▸ WHAT YOU HAVE TO DO: Could the listing below be returned exactly, with its pictures left out?
---------- COLLECTED DATA
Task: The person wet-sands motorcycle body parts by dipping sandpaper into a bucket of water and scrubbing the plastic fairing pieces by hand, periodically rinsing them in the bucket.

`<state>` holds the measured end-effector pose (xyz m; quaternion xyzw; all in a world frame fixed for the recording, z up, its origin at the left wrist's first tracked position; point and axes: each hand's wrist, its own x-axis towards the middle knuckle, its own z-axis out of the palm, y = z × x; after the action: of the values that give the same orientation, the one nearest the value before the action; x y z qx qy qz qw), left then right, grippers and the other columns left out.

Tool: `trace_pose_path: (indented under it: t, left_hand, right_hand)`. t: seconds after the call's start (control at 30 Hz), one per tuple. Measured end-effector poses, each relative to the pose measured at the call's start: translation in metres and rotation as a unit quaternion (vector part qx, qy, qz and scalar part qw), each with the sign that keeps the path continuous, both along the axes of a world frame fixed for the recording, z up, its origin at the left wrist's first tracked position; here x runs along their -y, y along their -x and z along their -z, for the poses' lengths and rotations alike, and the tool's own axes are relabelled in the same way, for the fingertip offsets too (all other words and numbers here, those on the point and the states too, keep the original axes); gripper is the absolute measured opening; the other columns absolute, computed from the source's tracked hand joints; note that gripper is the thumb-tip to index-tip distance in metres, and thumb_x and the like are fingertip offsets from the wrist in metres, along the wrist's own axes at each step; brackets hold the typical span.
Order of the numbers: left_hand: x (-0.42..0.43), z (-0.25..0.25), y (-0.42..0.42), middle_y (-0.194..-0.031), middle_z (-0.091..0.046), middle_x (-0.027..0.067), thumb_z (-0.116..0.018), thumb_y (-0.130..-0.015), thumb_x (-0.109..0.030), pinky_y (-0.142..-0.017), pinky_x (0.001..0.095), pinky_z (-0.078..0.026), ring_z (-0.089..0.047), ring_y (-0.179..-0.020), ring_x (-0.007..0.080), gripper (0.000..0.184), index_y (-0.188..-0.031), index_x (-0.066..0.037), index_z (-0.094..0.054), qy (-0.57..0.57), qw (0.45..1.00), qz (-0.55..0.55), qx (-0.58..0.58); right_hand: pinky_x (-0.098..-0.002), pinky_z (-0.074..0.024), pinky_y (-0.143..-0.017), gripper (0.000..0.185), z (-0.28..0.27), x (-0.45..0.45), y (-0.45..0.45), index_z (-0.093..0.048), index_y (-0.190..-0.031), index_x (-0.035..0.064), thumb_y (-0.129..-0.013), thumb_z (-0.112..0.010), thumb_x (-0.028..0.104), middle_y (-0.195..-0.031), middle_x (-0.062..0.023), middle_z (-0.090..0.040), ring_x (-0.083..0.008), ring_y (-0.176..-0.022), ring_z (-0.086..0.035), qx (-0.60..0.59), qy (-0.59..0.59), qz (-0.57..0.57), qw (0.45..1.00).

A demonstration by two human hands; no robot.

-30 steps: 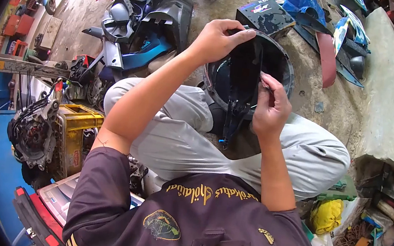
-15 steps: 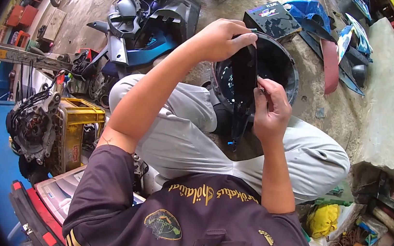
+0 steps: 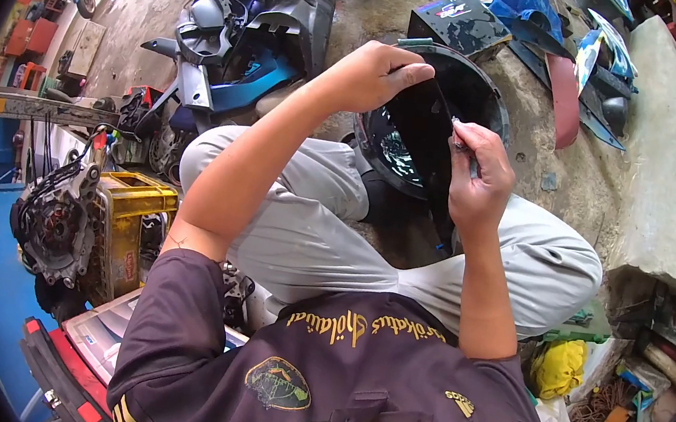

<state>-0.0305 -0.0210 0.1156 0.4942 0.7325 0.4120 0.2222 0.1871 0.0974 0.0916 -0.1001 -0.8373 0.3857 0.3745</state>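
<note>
Panel, black and narrow, stood steeply over the bowl in the upper centre of the frame, its lower part running down towards a small blue tip. The left hand was clamped on its upper end between thumb and fingers. The right hand was closed in a pinch on a small scrap at the panel's right edge; what the scrap was could not be made out.

The panel looked light and fairly stiff, probably thin plastic, and easy to carry at one end, though a long piece held so high would likely swing or twist under a push lower down. Its dark face seemed smooth, so damp fingers might slide; whether the bright glints in the bowl were water or gloss could not be told. The upper end gave a sound hold, with a second one best taken low on the edge. The edge and the slim lower end looked the likeliest parts to bend or crack if squeezed hard or knocked on the bowl.
</note>
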Motion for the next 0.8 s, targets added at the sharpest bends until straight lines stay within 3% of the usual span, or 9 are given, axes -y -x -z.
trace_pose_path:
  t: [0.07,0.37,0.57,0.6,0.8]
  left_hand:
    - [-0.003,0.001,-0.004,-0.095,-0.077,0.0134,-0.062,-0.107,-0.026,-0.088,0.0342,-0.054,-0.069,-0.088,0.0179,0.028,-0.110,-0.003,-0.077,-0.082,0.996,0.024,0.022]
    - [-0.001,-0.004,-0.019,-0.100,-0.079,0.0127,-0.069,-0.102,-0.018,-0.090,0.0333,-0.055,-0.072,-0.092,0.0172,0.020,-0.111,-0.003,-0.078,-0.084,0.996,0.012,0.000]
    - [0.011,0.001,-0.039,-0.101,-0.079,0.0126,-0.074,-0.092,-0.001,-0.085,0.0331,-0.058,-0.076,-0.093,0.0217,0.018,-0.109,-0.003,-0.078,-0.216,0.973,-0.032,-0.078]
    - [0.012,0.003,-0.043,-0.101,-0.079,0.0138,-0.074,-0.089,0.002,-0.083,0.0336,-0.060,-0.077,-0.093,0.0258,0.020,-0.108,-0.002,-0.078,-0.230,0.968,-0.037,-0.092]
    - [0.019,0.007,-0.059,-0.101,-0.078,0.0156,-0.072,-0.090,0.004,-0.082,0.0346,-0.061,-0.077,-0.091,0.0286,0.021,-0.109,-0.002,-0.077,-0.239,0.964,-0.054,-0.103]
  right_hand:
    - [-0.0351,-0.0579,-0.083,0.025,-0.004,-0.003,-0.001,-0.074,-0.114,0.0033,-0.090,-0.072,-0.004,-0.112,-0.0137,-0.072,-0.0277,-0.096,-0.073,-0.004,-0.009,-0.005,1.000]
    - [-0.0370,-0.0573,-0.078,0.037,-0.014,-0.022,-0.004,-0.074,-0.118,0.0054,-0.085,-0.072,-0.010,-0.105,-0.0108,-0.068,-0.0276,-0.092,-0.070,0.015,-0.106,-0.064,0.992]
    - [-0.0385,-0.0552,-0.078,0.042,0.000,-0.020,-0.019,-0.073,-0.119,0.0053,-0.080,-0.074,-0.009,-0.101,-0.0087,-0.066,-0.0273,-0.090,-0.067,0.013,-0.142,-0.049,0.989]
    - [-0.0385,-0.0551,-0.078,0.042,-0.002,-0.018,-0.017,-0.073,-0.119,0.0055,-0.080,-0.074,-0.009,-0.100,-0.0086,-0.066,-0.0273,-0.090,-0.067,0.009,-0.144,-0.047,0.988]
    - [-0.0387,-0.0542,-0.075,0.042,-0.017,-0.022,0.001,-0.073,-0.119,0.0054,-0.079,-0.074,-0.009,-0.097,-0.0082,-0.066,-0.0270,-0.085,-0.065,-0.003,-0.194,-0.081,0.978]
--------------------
▸ TASK RESULT:
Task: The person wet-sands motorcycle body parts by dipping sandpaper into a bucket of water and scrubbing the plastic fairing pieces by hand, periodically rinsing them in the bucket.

`<state>` holds the measured end-effector pose (xyz m; quaternion xyzw; all in a world frame fixed for the recording, z up, its origin at the left wrist's first tracked position; point and axes: each hand's wrist, its own x-axis towards the middle knuckle, its own z-axis out of the palm, y = z × x; after the action: of the values that give the same orientation, the one nearest the value before the action; x y z qx qy qz qw), left then right, grippers and the other columns left out.

Tool: `trace_pose_path: (indented under it: t, left_hand, right_hand)`. t: seconds after the call's start (control at 30 Hz), one per tuple. Measured end-effector poses, each relative to the pose measured at the call's start: translation in metres and rotation as a unit quaternion (vector part qx, qy, qz and scalar part qw), each with the sign that keeps the path continuous, both along the axes of a world frame fixed for the recording, z up, its origin at the left wrist's first tracked position; here x runs along their -y, y along their -x and z along their -z, for the poses' lengths and rotations alike, and the tool's own axes are relabelled in the same way, for the fingertip offsets too (all other words and numbers here, those on the point and the states too, keep the original axes); gripper is the absolute measured opening; the other columns absolute, computed from the source's tracked hand joints; note that gripper is the thumb-tip to index-tip distance in metres, and thumb_x and the like are fingertip offsets from the wrist in metres, along the wrist's own axes at each step; brackets hold the typical span.
Order of the numbers: left_hand: x (-0.42..0.43), z (-0.25..0.25), y (-0.42..0.42), middle_y (-0.194..-0.031), middle_z (-0.091..0.046), middle_x (-0.027..0.067), thumb_z (-0.116..0.018), thumb_y (-0.130..-0.015), thumb_x (-0.109..0.030), pinky_y (-0.142..-0.017), pinky_x (0.001..0.095), pinky_z (-0.078..0.026), ring_z (-0.089..0.047), ring_y (-0.179..-0.020), ring_x (-0.007..0.080), gripper (0.000..0.184), index_y (-0.188..-0.031), index_x (-0.066..0.037), index_z (-0.094..0.054), qy (-0.57..0.57), qw (0.45..1.00), qz (-0.55..0.55), qx (-0.58..0.58); right_hand: pinky_x (-0.098..-0.002), pinky_z (-0.074..0.024), pinky_y (-0.143..-0.017), gripper (0.000..0.185), z (-0.28..0.27), x (-0.45..0.45), y (-0.45..0.45), index_z (-0.093..0.048), index_y (-0.190..-0.031), index_x (-0.035..0.064), thumb_y (-0.129..-0.013), thumb_z (-0.112..0.010), thumb_x (-0.028..0.104), middle_y (-0.195..-0.031), middle_x (-0.062..0.023), middle_z (-0.090..0.040), ring_x (-0.083..0.008), ring_y (-0.176..-0.022), ring_z (-0.086..0.035), qx (-0.60..0.59), qy (-0.59..0.59), qz (-0.57..0.57), qw (0.45..1.00).

A demonstration by two human hands; no robot.

-30 steps: 
-15 steps: 
+0 steps: 

<state>-0.0305 -0.0210 0.1156 0.4942 0.7325 0.4120 0.2222 0.1871 0.0974 0.0916 -0.1001 -0.8373 0.3857 0.3745</state>
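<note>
Panel, black and narrow, stood steeply over the bowl in the upper centre of the frame, its lower part running down towards a small blue tip. The left hand was clamped on its upper end between thumb and fingers. The right hand was closed in a pinch on a small scrap at the panel's right edge; what the scrap was could not be made out.

The panel looked light and fairly stiff, probably thin plastic, and easy to carry at one end, though a long piece held so high would likely swing or twist under a push lower down. Its dark face seemed smooth, so damp fingers might slide; whether the bright glints in the bowl were water or gloss could not be told. The upper end gave a sound hold, with a second one best taken low on the edge. The edge and the slim lower end looked the likeliest parts to bend or crack if squeezed hard or knocked on the bowl.
</note>
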Motion for the next 0.8 s, targets added at the sharpest bends until straight lines stay within 3% of the usual span, or 9 are given, axes -y -x -z.
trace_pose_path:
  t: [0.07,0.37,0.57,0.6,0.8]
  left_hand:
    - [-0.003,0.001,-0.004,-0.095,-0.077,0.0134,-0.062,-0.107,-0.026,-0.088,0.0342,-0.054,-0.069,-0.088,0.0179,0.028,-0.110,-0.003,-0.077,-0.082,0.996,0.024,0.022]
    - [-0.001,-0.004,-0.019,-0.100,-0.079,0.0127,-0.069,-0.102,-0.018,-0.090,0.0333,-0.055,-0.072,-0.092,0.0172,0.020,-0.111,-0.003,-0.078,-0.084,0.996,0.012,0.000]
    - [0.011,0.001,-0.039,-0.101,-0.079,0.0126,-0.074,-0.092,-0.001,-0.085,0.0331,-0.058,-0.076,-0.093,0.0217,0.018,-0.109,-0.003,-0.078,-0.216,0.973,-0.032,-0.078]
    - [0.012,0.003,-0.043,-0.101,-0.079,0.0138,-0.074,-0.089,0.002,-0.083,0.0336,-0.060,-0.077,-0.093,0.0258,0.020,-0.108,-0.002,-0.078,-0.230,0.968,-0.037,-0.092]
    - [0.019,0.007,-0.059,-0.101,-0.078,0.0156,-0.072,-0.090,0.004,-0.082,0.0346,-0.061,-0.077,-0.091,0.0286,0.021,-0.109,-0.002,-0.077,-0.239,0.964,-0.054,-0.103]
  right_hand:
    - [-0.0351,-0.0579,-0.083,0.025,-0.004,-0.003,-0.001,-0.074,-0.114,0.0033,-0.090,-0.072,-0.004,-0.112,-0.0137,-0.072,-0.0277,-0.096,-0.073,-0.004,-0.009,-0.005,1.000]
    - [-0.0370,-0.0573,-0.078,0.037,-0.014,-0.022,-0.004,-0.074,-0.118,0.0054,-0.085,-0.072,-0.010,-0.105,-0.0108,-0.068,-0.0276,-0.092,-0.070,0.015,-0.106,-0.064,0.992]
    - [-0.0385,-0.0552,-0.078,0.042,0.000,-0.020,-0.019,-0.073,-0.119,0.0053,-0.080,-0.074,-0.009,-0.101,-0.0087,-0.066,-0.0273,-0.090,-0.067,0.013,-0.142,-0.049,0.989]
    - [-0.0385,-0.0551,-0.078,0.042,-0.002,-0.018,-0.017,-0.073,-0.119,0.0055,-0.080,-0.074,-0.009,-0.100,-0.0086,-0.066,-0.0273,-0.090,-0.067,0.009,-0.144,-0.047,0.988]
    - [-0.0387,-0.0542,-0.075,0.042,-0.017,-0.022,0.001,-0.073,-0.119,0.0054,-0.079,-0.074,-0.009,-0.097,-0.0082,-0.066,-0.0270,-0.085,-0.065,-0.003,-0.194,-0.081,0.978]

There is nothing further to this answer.